Extracted entries ▸
◆ ◆ ◆ ◆ ◆ ◆ ◆
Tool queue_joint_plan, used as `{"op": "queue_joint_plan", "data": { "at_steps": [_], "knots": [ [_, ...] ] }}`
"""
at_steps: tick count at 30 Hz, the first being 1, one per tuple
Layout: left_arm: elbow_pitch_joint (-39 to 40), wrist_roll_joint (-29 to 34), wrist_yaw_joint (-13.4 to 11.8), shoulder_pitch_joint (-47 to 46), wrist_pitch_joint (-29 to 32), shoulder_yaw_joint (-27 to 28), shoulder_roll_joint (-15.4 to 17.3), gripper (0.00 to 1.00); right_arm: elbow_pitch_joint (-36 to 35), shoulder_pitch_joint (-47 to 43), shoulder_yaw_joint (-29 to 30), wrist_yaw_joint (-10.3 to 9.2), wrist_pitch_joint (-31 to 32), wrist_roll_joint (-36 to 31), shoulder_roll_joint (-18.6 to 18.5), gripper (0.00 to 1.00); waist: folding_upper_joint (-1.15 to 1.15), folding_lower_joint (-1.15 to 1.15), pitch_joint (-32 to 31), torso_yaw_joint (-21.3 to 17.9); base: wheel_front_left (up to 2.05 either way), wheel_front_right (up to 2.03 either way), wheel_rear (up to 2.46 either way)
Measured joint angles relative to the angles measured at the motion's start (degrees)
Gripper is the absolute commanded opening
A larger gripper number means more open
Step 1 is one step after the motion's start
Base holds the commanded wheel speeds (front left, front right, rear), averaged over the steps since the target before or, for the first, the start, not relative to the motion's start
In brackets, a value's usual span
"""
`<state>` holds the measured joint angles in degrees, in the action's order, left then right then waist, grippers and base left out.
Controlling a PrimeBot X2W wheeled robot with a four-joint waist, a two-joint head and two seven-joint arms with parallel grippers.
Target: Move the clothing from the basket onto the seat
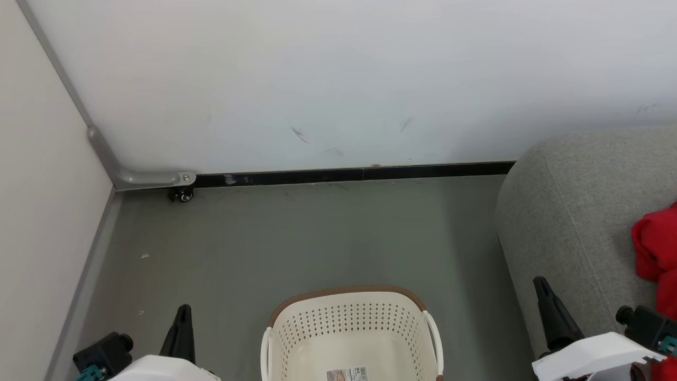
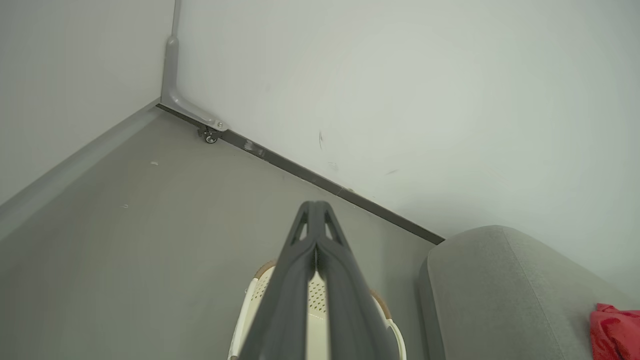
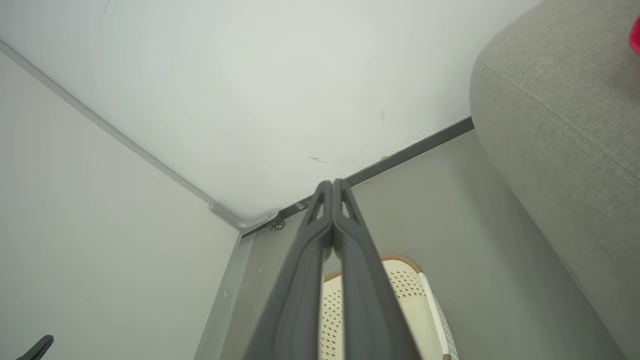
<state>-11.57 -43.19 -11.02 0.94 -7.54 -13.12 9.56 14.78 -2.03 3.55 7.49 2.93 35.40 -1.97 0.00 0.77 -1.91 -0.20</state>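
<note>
Since the oval cream-white perforated plastic basket (image 1: 351, 328) stands bare on the grey floor (image 1: 238, 254), just beside the rounded edge of the large grey woven-fabric seat (image 1: 571, 211), and the bright red soft clothing (image 1: 656, 248) lies on that seat, the task looks about done. The left gripper (image 2: 315, 205) and right gripper (image 3: 332, 184) both have jaws clenched on nothing. The right arm sits close to the red cloth, so a careless swing could snag it and drag it over the seat's edge. The head view shows the basket's bottom with its sticker (image 1: 346, 374), which the wrist views hide behind the dark fingers (image 2: 300, 300).
</note>
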Motion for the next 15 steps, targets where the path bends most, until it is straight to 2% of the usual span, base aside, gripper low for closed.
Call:
{"op": "queue_joint_plan", "data": {
  "at_steps": [8, 15],
  "knots": [
    [0.05, -6.24, 1.8, 0.0, 1.57, 1.9, -0.75, 0.0, -0.01, 0.04, 0.53, 0.0, 0.63, 6.73, 0.0, 0.0, 0.0, 0.22, -0.19, 0.0, 0.0, 0.0, 0.0],
    [0.02, -11.36, 3.68, -0.01, 3.02, 3.56, -1.16, 0.0, 0.0, 1.14, 1.23, -0.01, 1.1, 12.68, 0.0, 0.0, 0.0, 0.16, -0.13, 0.02, 0.0, 0.0, 0.0]
  ]
}}
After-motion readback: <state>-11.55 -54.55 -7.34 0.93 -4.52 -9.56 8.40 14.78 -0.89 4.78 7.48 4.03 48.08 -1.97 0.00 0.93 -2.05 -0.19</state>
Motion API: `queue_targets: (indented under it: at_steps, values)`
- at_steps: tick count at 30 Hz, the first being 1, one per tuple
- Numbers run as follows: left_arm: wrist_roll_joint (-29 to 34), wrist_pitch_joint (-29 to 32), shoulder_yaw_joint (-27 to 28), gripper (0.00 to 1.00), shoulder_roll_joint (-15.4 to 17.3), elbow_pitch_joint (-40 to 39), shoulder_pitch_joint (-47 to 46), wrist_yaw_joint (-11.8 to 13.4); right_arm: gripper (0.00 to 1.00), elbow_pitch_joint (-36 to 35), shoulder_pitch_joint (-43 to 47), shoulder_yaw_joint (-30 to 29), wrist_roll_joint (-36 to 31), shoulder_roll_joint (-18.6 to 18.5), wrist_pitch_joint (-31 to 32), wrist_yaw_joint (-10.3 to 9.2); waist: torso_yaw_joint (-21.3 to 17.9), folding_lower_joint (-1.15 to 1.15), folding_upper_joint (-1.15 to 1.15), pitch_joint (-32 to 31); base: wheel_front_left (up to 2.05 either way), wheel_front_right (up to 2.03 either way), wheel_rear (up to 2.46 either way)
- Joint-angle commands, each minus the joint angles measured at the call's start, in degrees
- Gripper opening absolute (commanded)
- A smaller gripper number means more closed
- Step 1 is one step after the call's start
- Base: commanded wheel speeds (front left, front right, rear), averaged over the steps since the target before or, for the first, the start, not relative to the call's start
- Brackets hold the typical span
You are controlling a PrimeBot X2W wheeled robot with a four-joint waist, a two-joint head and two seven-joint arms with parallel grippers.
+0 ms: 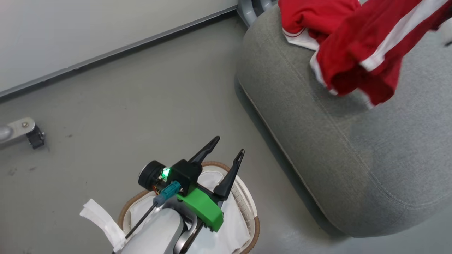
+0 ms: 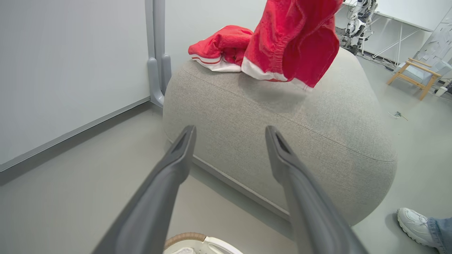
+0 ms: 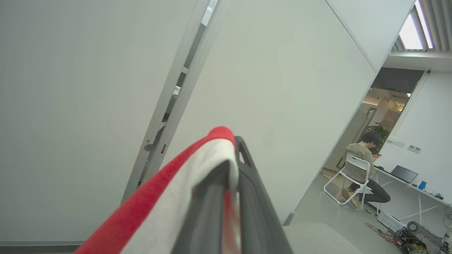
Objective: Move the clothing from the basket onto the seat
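Note:
My right gripper is shut on a red garment with a white band, which drapes over its fingers. That piece of clothing hangs just above the grey seat, its lower hem near the cushion top. A second red garment lies crumpled on the seat's far end. My left gripper is open and empty, held over the basket, whose white cloth liner shows inside. In the left wrist view its fingers point at the seat's side.
A white wall with a grey baseboard runs behind. A grey post stands at the seat's corner. A metal caster foot sits on the floor at left. A person's shoe is near the seat; another person sits far off.

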Motion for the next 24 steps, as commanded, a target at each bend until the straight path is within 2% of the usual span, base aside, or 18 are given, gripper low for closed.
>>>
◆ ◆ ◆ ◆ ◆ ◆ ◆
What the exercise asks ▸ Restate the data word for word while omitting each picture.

Exercise solution ▸
Tool queue_joint_plan, used as `{"op": "queue_joint_plan", "data": { "at_steps": [_], "knots": [ [_, ...] ] }}`
"""
at_steps: tick count at 30 Hz, the first being 1, one per tuple
Layout: left_arm: elbow_pitch_joint (-39 to 40), wrist_roll_joint (-29 to 34), wrist_yaw_joint (-13.4 to 11.8), shoulder_pitch_joint (-47 to 46), wrist_pitch_joint (-29 to 32), shoulder_yaw_joint (-27 to 28), shoulder_roll_joint (-15.4 to 17.3), gripper (0.00 to 1.00); right_arm: elbow_pitch_joint (-36 to 35), shoulder_pitch_joint (-47 to 43), shoulder_yaw_joint (-29 to 30), wrist_yaw_joint (-10.3 to 9.2), wrist_pitch_joint (-31 to 32), wrist_roll_joint (-36 to 31), shoulder_roll_joint (-18.6 to 18.5), gripper (0.00 to 1.00); waist: folding_upper_joint (-1.15 to 1.15), folding_lower_joint (-1.15 to 1.15), pitch_joint (-32 to 31), torso_yaw_joint (-21.3 to 17.9); base: wheel_front_left (up to 2.05 either way), wheel_front_right (up to 2.03 either way), wheel_rear (up to 2.46 either way)
Measured joint angles relative to the angles measured at the motion's start (degrees)
Gripper is the absolute commanded opening
A larger gripper number means more open
Step 1 is one step after the motion's start
Base holds the commanded wheel speeds (front left, front right, rear), averaged over the steps since the target before or, for the first, the start, not relative to the motion's start
In brackets, a value's usual span
"""
`<state>` holds the measured joint angles in degrees, in the action's order, left then right then waist, grippers and base left out.
Controlling a PrimeBot X2W wheeled robot with a four-joint waist, a two-joint head and two seven-joint arms with parallel grippers.
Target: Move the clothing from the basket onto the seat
<state>-11.57 -43.19 -11.02 0.94 -7.54 -13.12 9.56 14.78 -2.03 3.55 7.49 2.93 35.40 -1.97 0.00 0.77 -1.91 -0.20</state>
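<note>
Since the oval cream-white perforated plastic basket (image 1: 351, 328) stands bare on the grey floor (image 1: 238, 254), just beside the rounded edge of the large grey woven-fabric seat (image 1: 571, 211), and the bright red soft clothing (image 1: 656, 248) lies on that seat, the task looks about done. The left gripper (image 2: 315, 205) and right gripper (image 3: 332, 184) both have jaws clenched on nothing. The right arm sits close to the red cloth, so a careless swing could snag it and drag it over the seat's edge. The head view shows the basket's bottom with its sticker (image 1: 346, 374), which the wrist views hide behind the dark fingers (image 2: 300, 300).
</note>
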Motion for the next 15 steps, targets where the path bends most, until it is straight to 2% of the usual span, base aside, gripper low for closed.
Call:
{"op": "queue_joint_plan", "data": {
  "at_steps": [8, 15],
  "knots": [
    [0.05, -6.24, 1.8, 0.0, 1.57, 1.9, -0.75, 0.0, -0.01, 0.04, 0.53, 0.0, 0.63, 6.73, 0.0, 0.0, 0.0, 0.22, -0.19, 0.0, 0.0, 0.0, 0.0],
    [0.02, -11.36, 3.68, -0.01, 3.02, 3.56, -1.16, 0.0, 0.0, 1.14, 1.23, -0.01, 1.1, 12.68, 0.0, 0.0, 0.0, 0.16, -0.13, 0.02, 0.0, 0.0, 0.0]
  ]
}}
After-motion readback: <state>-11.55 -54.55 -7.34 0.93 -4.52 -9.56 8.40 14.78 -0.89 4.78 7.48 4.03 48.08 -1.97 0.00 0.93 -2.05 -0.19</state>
Motion API: `queue_targets: (indented under it: at_steps, values)`
- at_steps: tick count at 30 Hz, the first being 1, one per tuple
- Numbers run as follows: left_arm: wrist_roll_joint (-29 to 34), wrist_pitch_joint (-29 to 32), shoulder_yaw_joint (-27 to 28), gripper (0.00 to 1.00), shoulder_roll_joint (-15.4 to 17.3), elbow_pitch_joint (-40 to 39), shoulder_pitch_joint (-47 to 46), wrist_yaw_joint (-11.8 to 13.4); right_arm: gripper (0.00 to 1.00), elbow_pitch_joint (-36 to 35), shoulder_pitch_joint (-43 to 47), shoulder_yaw_joint (-30 to 29), wrist_roll_joint (-36 to 31), shoulder_roll_joint (-18.6 to 18.5), wrist_pitch_joint (-31 to 32), wrist_yaw_joint (-10.3 to 9.2); waist: torso_yaw_joint (-21.3 to 17.9), folding_lower_joint (-1.15 to 1.15), folding_upper_joint (-1.15 to 1.15), pitch_joint (-32 to 31); base: wheel_front_left (up to 2.05 either way), wheel_front_right (up to 2.03 either way), wheel_rear (up to 2.46 either way)
- Joint-angle commands, each minus the joint angles measured at the call's start, in degrees
- Gripper opening absolute (commanded)
- A smaller gripper number means more closed
- Step 1 is one step after the call's start
- Base: commanded wheel speeds (front left, front right, rear), averaged over the steps since the target before or, for the first, the start, not relative to the call's start
- Brackets hold the typical span
You are controlling a PrimeBot X2W wheeled robot with a four-joint waist, a two-joint head and two seven-joint arms with parallel grippers.
+0 ms: 
+0 ms: 
+0 ms: 
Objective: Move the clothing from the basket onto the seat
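Note:
My right gripper is shut on a red garment with a white band, which drapes over its fingers. That piece of clothing hangs just above the grey seat, its lower hem near the cushion top. A second red garment lies crumpled on the seat's far end. My left gripper is open and empty, held over the basket, whose white cloth liner shows inside. In the left wrist view its fingers point at the seat's side.
A white wall with a grey baseboard runs behind. A grey post stands at the seat's corner. A metal caster foot sits on the floor at left. A person's shoe is near the seat; another person sits far off.
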
Motion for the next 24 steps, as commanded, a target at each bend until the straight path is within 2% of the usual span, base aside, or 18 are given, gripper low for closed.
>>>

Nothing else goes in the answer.